In the case before us, we are proceeding upon the assumed principle, that as between these parties, there is no fraud: and they, therefore, must stand upon the same ground, as if there were no creditors concerned. How would the case stand, if Stevens had avoided this deed himself? Is he, (aside from any fraud,) in any better condition as it regards this note, whether he gets the benefit of the avoidance, by his own act, or the act of another? In either case, he receives back all of value that he paid; and in both cases, therefore, it must be most inequitable that he shall be permitted, while he retains the thing granted, to recover the price to be paid for that grant.

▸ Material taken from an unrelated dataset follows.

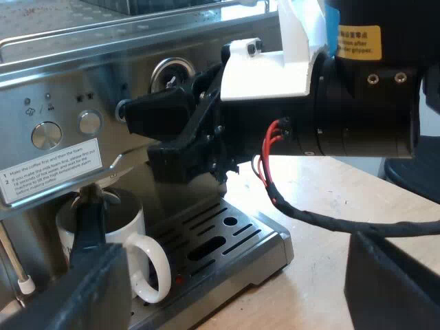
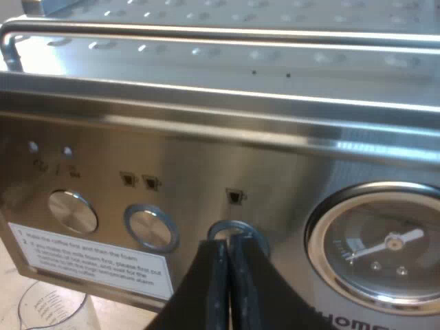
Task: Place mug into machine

Besides, in this case, so far from being intentionally party to a fraud, as was Clark in the case referred to, the defendant has studiously avoided every thing like actual fraud. It has been decided in Massachusetts, that if the security given for the price of property sold, proves of no value, or the purchaser, by the informality of the sale, or want of title in the seller, fail to become the owner, it is such a defect of consideration as will avoid the security. Bliss v. Negus, 8 Mass. R. 46. Parish v. Stone, 14 Pick. 199. And a case more resembling this came before the same court, at a later period. A bill of sale was given by the plaintiff, to the defendant, of certain articles of personal property, for which the note in suit was given. These articles were suffered to remain in *219possession of the plaintiff, as before; and he sold and disposed of part of them, and then sued the note, claiming that it was the property of another man. Shaw, Ch. J. says, that the case stands upon the broad ground, that the consideration has failed. As between the parties, between whom the conveyance was not fraudulent, the using of this property must be taken to be a rescinding of the contract pro tanto, by mutual consent, and to the same amount a reduction of the note. Dyer v. Homer, 22 Pick. 261. And they rely upon Bailey v. Foster, where a note had been given by a vendee, on a conveyance of property made to defraud creditors, and that conveyance had been avoided, by an attachment. The court held the note could not be enforced against the purchaser. The contract is said to be good, except as to creditors and purchasers; and the note good, until the contract was rescinded, by the parties thereto, or avoided by the creditors. 9 Pick. 139.
We advise the superior court to enter judgment for the defendant.
In this opinion the other Judges concurred.Judgment for defendant.